* **Exercise directions**
Return exactly and only these lines: the first of the listing through the one containing "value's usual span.".

··········

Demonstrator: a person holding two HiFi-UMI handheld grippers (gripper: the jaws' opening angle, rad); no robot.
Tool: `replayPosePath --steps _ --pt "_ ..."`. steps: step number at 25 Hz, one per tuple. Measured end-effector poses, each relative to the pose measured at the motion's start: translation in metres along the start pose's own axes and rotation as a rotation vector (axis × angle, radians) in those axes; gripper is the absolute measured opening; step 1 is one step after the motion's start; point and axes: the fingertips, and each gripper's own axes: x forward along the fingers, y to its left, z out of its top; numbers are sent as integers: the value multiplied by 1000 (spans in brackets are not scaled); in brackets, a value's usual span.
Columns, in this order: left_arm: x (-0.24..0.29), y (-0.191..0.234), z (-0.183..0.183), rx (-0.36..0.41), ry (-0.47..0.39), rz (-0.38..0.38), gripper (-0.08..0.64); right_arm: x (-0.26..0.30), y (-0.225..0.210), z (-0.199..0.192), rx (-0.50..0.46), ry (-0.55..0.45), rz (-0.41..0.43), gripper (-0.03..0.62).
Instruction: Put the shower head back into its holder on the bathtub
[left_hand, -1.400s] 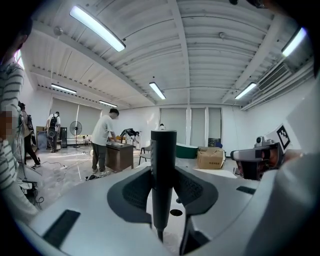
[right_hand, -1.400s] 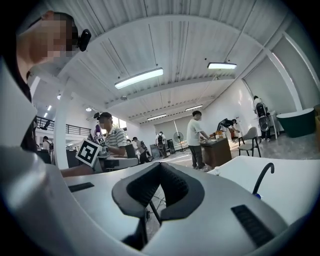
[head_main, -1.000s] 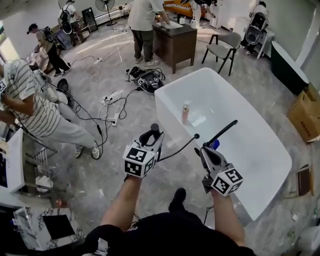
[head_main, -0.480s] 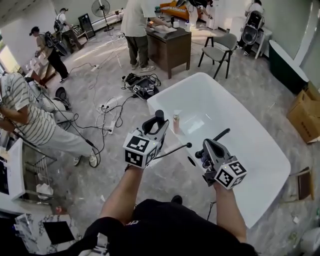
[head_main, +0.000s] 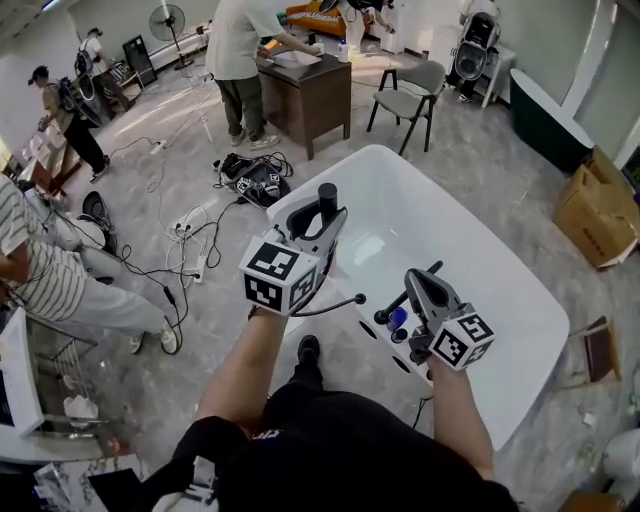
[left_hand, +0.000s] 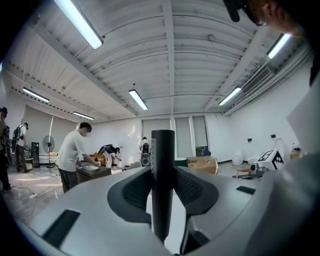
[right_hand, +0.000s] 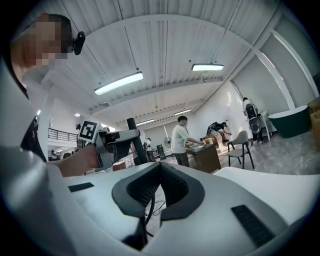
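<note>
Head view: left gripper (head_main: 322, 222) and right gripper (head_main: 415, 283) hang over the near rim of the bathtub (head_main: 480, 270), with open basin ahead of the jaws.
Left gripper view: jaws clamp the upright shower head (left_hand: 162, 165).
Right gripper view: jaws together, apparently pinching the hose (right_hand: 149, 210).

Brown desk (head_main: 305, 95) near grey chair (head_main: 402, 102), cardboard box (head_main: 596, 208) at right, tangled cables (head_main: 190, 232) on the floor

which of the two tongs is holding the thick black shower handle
The left tongs: the black cylindrical shower head handle stands clamped between them; the right tongs are shut with no such handle.
</note>
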Motion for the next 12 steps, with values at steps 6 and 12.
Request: replayPosePath --steps 6,12 --pt "57 58 -14 -24 3 -69 143 63 -39 16 -17 4 -79 14" --pt "87 134 3 -77 -40 -125 143 155 -30 10 -19 75 -22 14"
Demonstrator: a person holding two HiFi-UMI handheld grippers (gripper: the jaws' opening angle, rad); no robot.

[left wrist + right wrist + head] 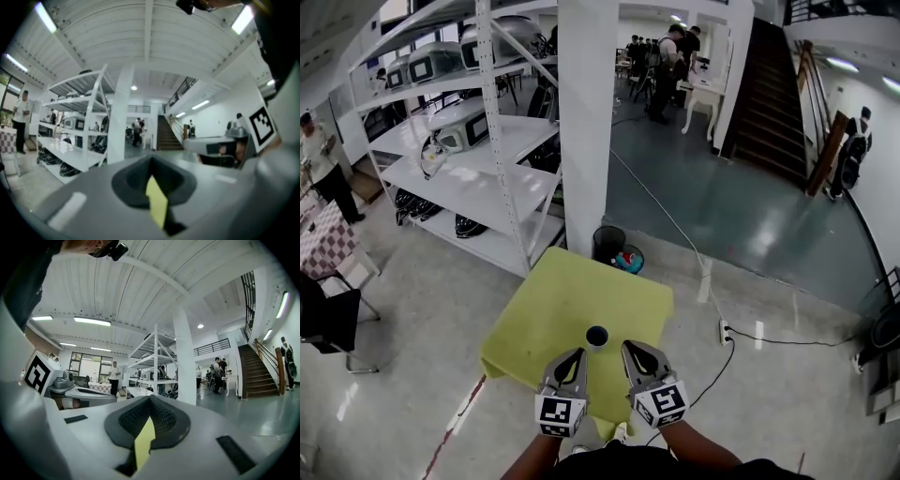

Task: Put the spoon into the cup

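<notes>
On a yellow-green table [553, 305], a small dark cup [597, 337], upright, close to the table edge nearest to the person. Spoon not to be made out in any view; cup too small in the head view to tell what lies inside. Between the cup and the person, the left gripper [577, 354] and the right gripper [627, 346], side by side, held level, tips toward the cup, one at each side of it and near it. Left gripper [151, 158] with the jaws closed together, tip on tip, nothing between them; only a thin strip of the yellow table visible through the slit below. Same for the right gripper [150, 398]: jaws pressed together, empty. Behind the table, a white pillar [586, 122] with a black bin [607, 244] at its foot, a white shelf rack [478, 159] at the left, a dark staircase [773, 94] far back at the right. On the grey floor, a white power strip [724, 331] with a cable
</notes>
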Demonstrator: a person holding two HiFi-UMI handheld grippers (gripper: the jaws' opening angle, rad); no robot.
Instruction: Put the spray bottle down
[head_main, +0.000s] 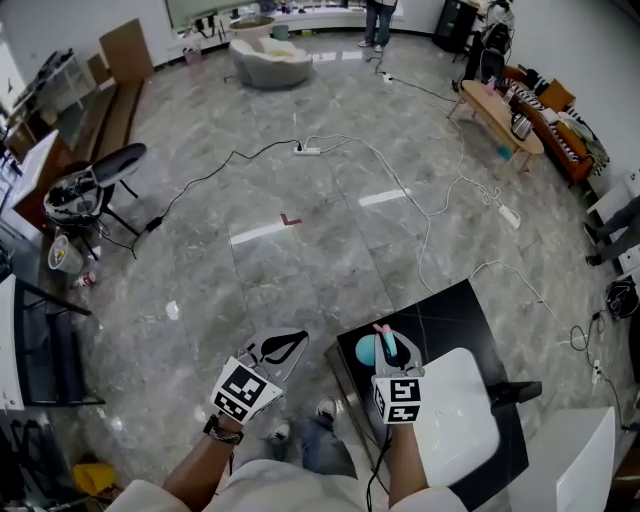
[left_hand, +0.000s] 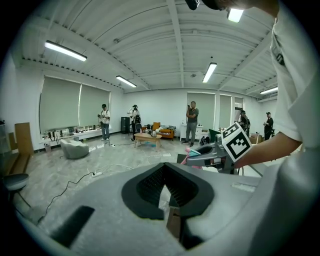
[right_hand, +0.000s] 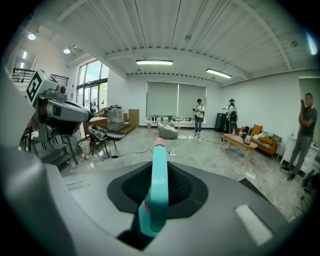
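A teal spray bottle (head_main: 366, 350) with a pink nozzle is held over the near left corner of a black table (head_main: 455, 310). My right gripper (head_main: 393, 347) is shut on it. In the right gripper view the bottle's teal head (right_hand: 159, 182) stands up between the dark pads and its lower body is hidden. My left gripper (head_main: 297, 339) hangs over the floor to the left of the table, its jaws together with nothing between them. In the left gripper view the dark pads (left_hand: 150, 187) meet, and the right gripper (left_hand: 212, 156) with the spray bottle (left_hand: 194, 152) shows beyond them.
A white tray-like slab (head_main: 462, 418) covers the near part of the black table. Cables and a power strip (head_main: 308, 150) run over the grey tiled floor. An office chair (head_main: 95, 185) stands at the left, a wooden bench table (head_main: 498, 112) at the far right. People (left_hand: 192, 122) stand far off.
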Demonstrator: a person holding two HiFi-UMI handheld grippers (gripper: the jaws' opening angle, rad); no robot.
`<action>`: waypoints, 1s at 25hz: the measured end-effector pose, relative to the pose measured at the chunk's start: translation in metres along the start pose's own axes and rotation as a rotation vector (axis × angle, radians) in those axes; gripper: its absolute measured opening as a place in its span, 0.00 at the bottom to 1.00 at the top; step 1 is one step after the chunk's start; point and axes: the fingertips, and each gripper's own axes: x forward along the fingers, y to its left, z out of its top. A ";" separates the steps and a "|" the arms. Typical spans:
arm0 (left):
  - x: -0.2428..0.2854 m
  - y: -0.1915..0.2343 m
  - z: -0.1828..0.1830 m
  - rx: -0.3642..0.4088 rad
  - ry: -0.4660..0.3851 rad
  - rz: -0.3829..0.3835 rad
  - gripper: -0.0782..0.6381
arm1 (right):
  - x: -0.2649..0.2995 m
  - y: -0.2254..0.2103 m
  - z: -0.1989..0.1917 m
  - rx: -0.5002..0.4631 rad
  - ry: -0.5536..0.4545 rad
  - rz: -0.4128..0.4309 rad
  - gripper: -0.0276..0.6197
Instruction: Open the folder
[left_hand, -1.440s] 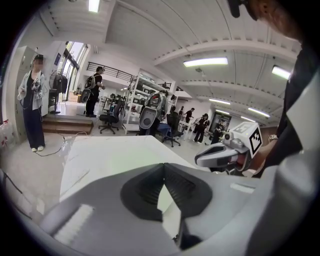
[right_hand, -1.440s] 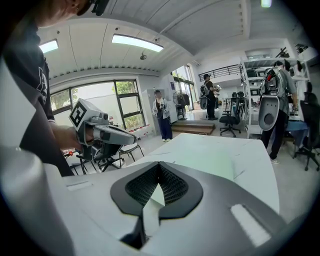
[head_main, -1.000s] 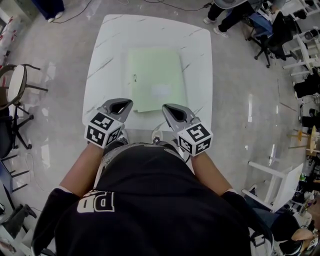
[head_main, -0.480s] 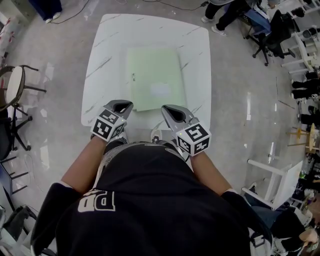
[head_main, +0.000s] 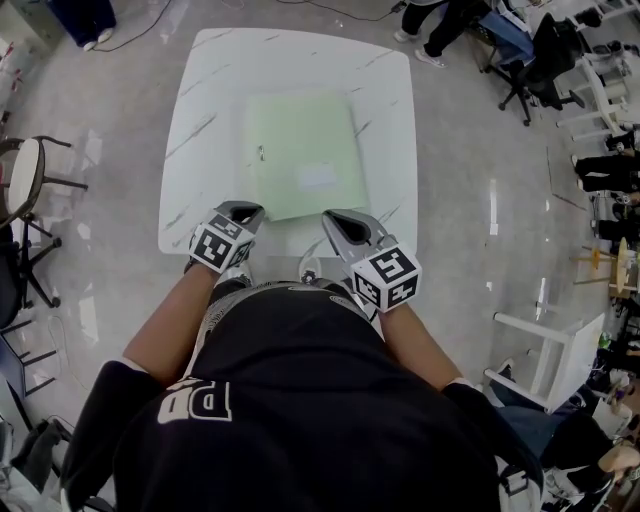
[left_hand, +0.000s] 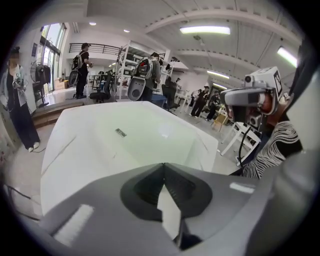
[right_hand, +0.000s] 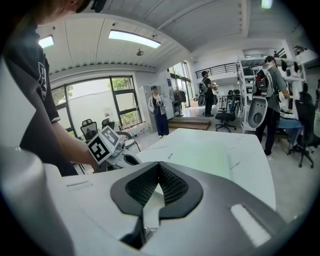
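- Head view: A white table (head_main: 200, 90) stands on a shiny grey floor.
- A light green folder (head_main: 305, 150) lies flat and shut in the middle of the table.
- The folder has a small white label (head_main: 318, 178) near its close edge and a tiny dark clip (head_main: 261, 153) by its left edge.
- The left gripper (head_main: 243, 208) is at the close edge of the table, just beside the folder's near left corner.
- The right gripper (head_main: 334, 216) is at the same edge, just beside the folder's near right corner.
- Neither one looks to be touching the folder.
- Each gripper has a cube (head_main: 388, 278) with black and white squares on it.
- A person in a black shirt (head_main: 300, 400) holds both grippers.
- A chair (head_main: 25, 175) stands on the floor to the left, well apart from the table.
- Left gripper view: The left gripper's two jaws are pressed together at their tips, with nothing between them.
- The green folder lies on the table past the tips, and the clip shows on it.
- The right gripper shows at the right side.
- A few people (left_hand: 82, 70) stand far back in the room.
- Right gripper view: The right gripper's jaws are pressed together too, and they hold nothing.
- The folder lies on the table past them, and the left gripper and its cube are on the left.
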 end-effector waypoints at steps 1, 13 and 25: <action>0.002 0.000 0.000 0.004 0.006 -0.003 0.18 | -0.001 -0.001 -0.001 0.002 0.000 -0.003 0.04; 0.015 0.000 -0.013 0.009 0.041 -0.029 0.18 | -0.009 -0.007 -0.007 0.020 0.001 -0.039 0.04; 0.020 0.007 -0.018 -0.030 0.046 -0.069 0.18 | -0.003 -0.002 -0.005 0.011 0.001 -0.019 0.04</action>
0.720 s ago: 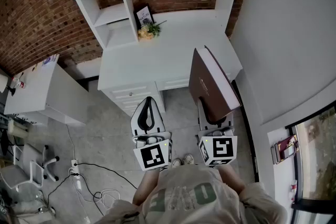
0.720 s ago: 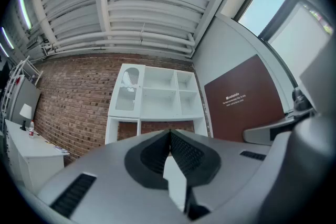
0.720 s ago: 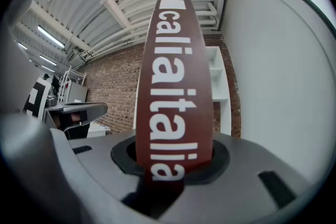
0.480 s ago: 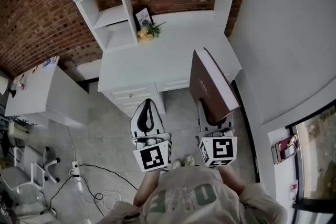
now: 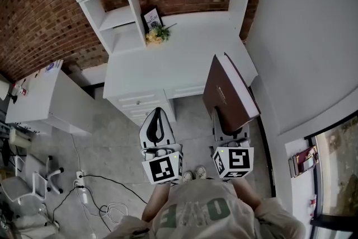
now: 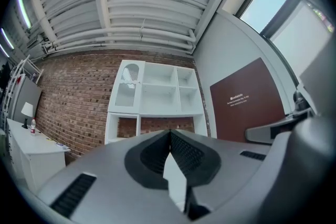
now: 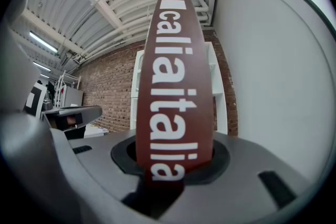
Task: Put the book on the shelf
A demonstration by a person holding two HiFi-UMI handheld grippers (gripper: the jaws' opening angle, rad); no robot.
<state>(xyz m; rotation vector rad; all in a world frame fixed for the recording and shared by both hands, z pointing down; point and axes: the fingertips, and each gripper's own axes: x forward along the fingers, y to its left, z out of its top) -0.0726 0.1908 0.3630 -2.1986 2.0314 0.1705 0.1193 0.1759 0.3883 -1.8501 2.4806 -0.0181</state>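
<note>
The right gripper [image 5: 226, 127] is gripping the lower end of a brown hardcover book [image 5: 225, 92]. Its jaws are standing partly apart and pressing on the two covers. In the right gripper view the spine is rising straight up out of the jaws and showing large white lettering to the camera. In the head view the book is standing upright in the air at right of centre. It is overlapping the right front edge of the white desk [image 5: 168, 67], and its pale page edges are facing the right of the frame. It is well apart from the white shelf unit [image 5: 120, 15] at the upper middle of the frame.

The left gripper [image 5: 159, 111] is hovering at lower centre in front of the desk drawers. Its jaws are pressing together at the tips with nothing between them.

A small bunch of flowers [image 5: 157, 34] is lying on the desk beside the shelf unit, with a small printed card [image 5: 152, 17] leaning just behind it. A white side table [image 5: 39, 101] is standing at the left, and a cable [image 5: 100, 207] is trailing over the floor at lower left.
</note>
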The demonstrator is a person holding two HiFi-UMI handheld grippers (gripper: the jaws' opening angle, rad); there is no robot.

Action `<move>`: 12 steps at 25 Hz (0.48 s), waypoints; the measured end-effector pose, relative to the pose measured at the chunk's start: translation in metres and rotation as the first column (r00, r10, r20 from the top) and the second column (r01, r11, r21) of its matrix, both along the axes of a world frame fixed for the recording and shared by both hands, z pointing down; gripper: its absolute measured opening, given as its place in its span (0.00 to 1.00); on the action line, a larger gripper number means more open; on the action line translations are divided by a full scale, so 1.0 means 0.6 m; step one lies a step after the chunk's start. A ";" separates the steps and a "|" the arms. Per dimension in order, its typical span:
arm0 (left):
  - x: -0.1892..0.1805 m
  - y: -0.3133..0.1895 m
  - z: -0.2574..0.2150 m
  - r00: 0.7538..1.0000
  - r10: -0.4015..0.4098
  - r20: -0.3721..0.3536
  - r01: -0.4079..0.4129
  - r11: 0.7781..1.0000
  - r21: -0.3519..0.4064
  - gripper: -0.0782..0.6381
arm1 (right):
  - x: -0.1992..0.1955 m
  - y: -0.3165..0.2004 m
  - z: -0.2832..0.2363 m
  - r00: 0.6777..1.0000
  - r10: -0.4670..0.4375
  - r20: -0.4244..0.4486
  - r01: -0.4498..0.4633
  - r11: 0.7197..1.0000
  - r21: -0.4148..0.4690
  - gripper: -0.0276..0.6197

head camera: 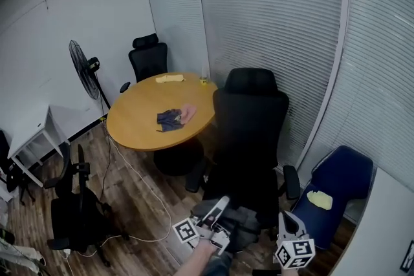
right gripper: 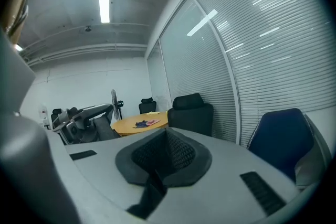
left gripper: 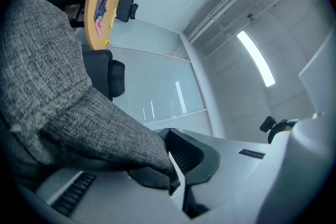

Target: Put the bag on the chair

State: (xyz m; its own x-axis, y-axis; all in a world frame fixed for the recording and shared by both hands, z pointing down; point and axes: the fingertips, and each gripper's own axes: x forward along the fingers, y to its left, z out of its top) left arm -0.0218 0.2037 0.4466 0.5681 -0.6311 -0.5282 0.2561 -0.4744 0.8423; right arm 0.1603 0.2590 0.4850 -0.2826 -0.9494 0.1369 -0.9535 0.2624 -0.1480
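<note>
A grey knit bag [head camera: 240, 224] hangs low in the head view, just in front of the black office chair [head camera: 249, 129]. My left gripper [head camera: 222, 205] is shut on the edge of the bag. In the left gripper view, the bag's fabric [left gripper: 63, 92] fills the left side and is pinched between the jaws of the left gripper [left gripper: 173, 178]. My right gripper [head camera: 285, 216] is beside the bag to the right, shut with nothing in it. In the right gripper view, the right gripper [right gripper: 161, 159] points toward the black chair [right gripper: 191, 113].
A round wooden table [head camera: 139, 123] with cloths on it stands behind the black chair. A blue chair [head camera: 339, 181] with a yellow item is at the right by the blinds. More black chairs, a floor fan [head camera: 83, 68] and floor cables are at the left.
</note>
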 end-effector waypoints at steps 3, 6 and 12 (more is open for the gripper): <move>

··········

* **Task answer**
Demonstrator: a person holding two HiFi-UMI handheld grippers (gripper: the jaws' opening angle, rad); no robot.
Tool: `replayPosePath --steps _ --pt "_ ..."`. steps: step number at 25 Hz, one per tuple. Measured end-effector poses, each relative to the pose measured at the motion's start: translation in metres along the start pose's own axes and rotation as a rotation vector (axis × angle, radians) in those axes; gripper is the absolute measured opening; step 1 is one step after the motion's start; point and axes: the fingertips, and each gripper's own axes: x forward along the fingers, y to its left, z out of its top; numbers are sent as integers: the value multiplied by 1000 (spans in brackets are not scaled); in brackets, a value's usual span.

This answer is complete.